We start with declaring three variables: a, b and sum. We declare them in .data directive.

.data
This is equivalent to .section __DATA, __data
The compiler places all non-const initialized data (even initialized to zero) in this section.

By non-const I would assume that any mutable variables should be declared in this section.

To print sum I will be using C function printf formatter to display the output:


printf("Sum: %d\n", sum);
Sum: <sum value>

we setup our stack for instructions.

After setting up our stack and base pointer we will start storing our variables to registers. My first attempt was trying to access sum directly but it gave an following error:


error: 32-bit absolute addressing is not supported in 64-bit mode
        movl    sum, %esi

From error I assumed that I could not point directly to sum. I guess. I found out I should try to access with offset value. The next question was offset from what register? I checked documentation of registers again(many things bounced off my head) but Instruction Pointer register caught my attention. %rip is an instruction pointer used for accessing instructions. It contains the offset of that instruction in given segment. What I have found so far is that our declared initialised variables in .data section are available through this register. We need the offset value to access given instruction - in our case variable. We use sum(%rip) which is equivalent to [%rip + sum]. Please note that [] brackets is not supported in at least my Mac platform because I stumbled with error:


error: brackets expression not supported on this target
        movl    [%rip + sum], %esi

So the instruction to get access the variable that worked for me is:


movl  	sum(%rip), %esi

In above instruction we are accessing the variable address and copying to %esi. Why %esi??? Well, from the perspective of a noob, I only found %esi to be compatible operand through documentation.

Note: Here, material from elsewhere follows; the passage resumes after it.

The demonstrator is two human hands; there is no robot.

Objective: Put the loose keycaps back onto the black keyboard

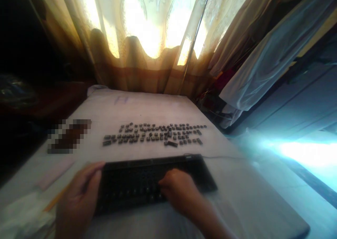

According to documentation, source index register can point to data locations in the data segment. So It was my first trial choice to use for storing to register.

Now we have copied sum(address) with initial value 0 to %esi. We need to move this to our base pointer register. We reserve the 4 bytes for our long(32 bit) address in stack frame.


movl  	%esi, -4(%rbp)

We are moving our %esi containing sum address to 4 bytes offset from old base pointer. This offset we will use later to perform our addition operation since now it is available in our stack frame.

I did wonder why couldn’t I have simply moved variable a from %rip directly to stack instead of first moving it to index pointer register first? Why longer steps?


error: invalid operand for instruction
        movl    a(%rip), -8(%rbp)

Next we will similarly move our a and b variables to stack frame:


movl  	a(%rip), %esi
movl  	%esi, -8(%rbp)
movl  	b(%rip), %esi
movl  	%esi, -12(%rbp)

Since first 4 bytes was reserved for sum we reserve next 4 bytes for other long variables at 8 bytes and 12 bytes offset respectively for a and b from old base pointer.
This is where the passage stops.